Kings didn’t do anything to intervene. It was already too late, he said. “The man was lifeless. It was obvious the man had been choked out.”
Penny’s lawyer statement just repeats the ‘aggressively threatening’ formulation without being specific about what form the aggressive threatening took. We are days in and still not a single person says that Neely attacked anyone. It’s pretty clear that he didn’t, or the statement would say so. If your defense is going to be self-defense, you’d be calling attention to the specifics of why self-defense was called for. If you’re not, it’s because there aren’t any specific acts you can point to.
ShivaX
4924
Lawyer viewpoint, extra relevance since Greenfield is a New York lawyer.
That said all facts and details still not known, etc, etc.
Has anybody watched the full video that the news sites have been chopping up and censoring? You probably shouldn’t. But the marine strangles the guy until he shits himself, then strangles him for an additional 50 seconds after he completely stops moving. At some point a bystander yells that he’s gone and that they might catch a murder charge.
I don’t know how anybody could look at this and see something that’s justified by the guy acting erratically.
Thanks for the link, but I’m not sure I can watch it.
Edit:
I couldn’t help myself. Some observations.
That guy is struggling because he can’t breathe. That’s what people do when you’re strangling them. You can’t justify continuing the chokehold because the guy is struggling. Anyone would struggle!
There is virtually nobody on that car who needs defending. Penny could have stopped. He had help from two other people. There would have been no danger involved in telling them to hold the guy’s arms so he could release the chokehold.
Penny doesn’t stop even after Neely is unconscious. What could Neely have done to get Penny to release the chokehold? The answer seems to be ‘die’ and nothing else.
Penny’s first act after releasing his lifeless victim is to go and retrieve his hat. Fuck that guy.
You shouldn’t.
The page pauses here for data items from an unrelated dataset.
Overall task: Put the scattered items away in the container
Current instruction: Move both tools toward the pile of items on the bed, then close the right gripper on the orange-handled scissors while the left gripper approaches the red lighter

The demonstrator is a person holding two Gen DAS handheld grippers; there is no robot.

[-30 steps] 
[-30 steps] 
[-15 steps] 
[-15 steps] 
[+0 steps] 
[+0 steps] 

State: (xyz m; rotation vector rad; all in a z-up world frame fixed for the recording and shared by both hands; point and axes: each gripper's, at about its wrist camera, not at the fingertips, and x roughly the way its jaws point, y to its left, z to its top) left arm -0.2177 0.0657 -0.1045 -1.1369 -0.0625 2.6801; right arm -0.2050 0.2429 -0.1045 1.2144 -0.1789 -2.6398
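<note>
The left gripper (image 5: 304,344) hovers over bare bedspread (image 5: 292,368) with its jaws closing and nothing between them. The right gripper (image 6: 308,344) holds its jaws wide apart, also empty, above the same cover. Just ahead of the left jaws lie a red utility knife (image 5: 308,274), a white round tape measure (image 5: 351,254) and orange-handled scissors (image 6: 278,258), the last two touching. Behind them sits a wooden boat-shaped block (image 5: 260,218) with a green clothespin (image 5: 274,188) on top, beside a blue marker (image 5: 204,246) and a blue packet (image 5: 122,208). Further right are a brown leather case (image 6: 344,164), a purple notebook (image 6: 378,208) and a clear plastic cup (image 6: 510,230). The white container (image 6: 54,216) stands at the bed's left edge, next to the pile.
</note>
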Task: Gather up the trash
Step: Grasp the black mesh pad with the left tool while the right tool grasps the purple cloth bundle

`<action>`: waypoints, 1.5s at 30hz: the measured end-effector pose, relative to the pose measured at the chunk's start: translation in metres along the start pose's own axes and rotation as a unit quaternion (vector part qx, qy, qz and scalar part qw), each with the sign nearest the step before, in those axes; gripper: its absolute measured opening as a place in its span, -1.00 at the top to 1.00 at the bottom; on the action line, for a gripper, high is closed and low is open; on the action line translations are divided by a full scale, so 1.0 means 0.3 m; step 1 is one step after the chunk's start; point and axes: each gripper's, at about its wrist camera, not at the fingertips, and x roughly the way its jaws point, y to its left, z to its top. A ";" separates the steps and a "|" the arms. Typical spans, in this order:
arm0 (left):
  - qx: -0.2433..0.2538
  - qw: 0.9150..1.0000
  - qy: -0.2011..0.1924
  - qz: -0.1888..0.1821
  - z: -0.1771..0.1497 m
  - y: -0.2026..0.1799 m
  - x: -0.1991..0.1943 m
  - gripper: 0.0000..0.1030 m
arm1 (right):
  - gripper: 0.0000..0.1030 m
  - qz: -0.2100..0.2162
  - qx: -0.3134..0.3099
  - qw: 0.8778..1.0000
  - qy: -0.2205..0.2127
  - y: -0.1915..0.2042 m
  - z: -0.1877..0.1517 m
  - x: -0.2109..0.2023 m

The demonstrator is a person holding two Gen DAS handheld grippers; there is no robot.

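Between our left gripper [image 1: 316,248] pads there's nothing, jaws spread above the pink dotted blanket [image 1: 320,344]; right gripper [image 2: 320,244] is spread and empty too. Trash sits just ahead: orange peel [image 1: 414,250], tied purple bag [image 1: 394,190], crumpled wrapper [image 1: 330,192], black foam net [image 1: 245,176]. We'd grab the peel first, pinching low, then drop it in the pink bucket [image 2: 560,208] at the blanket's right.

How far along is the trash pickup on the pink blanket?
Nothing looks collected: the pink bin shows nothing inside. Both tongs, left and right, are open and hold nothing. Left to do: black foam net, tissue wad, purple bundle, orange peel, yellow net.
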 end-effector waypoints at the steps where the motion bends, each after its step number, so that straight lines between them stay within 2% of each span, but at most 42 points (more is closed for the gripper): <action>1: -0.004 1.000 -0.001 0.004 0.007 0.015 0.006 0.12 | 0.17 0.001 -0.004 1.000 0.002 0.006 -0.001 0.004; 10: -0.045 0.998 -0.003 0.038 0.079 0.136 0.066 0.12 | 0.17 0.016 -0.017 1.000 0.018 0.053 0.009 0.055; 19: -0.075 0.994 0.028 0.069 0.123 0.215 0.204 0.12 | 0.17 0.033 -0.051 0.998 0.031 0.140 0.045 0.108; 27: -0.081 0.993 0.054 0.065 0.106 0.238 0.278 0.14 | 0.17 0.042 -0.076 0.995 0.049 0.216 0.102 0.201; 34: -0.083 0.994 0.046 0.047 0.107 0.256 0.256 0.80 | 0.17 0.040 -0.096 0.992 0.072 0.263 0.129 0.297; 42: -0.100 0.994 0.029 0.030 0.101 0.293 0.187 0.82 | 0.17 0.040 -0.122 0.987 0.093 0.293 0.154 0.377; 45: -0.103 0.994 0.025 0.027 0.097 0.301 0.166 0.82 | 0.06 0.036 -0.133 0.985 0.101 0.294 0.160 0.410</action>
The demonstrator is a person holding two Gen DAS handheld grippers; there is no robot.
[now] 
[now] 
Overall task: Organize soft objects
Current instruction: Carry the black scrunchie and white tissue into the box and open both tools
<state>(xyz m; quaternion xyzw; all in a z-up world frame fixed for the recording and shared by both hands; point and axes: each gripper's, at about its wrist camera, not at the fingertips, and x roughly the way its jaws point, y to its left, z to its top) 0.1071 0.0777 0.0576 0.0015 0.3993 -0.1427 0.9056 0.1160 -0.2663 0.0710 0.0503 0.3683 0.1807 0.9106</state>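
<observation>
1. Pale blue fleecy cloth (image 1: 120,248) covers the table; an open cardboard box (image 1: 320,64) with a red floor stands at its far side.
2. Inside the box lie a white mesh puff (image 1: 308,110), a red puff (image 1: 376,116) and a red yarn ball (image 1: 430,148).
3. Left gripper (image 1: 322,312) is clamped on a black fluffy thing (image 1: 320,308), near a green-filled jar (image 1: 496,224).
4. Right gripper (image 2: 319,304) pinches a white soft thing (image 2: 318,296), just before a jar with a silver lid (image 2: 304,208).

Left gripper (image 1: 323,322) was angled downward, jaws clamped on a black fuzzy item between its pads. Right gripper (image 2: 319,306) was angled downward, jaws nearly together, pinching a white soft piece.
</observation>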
It’s weird that even though all outlets had this video, as far as I know none of them reported on the bystander saying he was gone while they continued to strangle him.
That’s the sort of thing I was getting at earlier, when I said the media had chosen a side on the narrative.
Timex
4929
At the 2:00 mark, Neely is still kicking his feet and struggling. At 2:50 they stop restraining him.
The suggestion that the Marine continued to choke Neely out for an extended period of time after he lost consciousness is observably false now. As soon as the guy holding his arm says, “he’s out,” the Marine immediately gets off him.
You’re the choke hold expert, is 50 seconds an okay amount of time to continue doing that after the guy goes completely limp, minutes after he shit himself? You said earlier this would be an acceptable way to restrain a child, you still feel that way?
Timex
4932
You guys were all saying you were sure that the Marine kept choking Neely for a long time after he was already unconscious. We know that’s not true now. We can see it with our own eyes.
As soon as that guy holding his arm says he was out, the marine immediately jumps off him.
It definitely does not support the kind of story of malice you guys were telling yourself previously.
He couldn’t tell Neely was out until a bystander told him?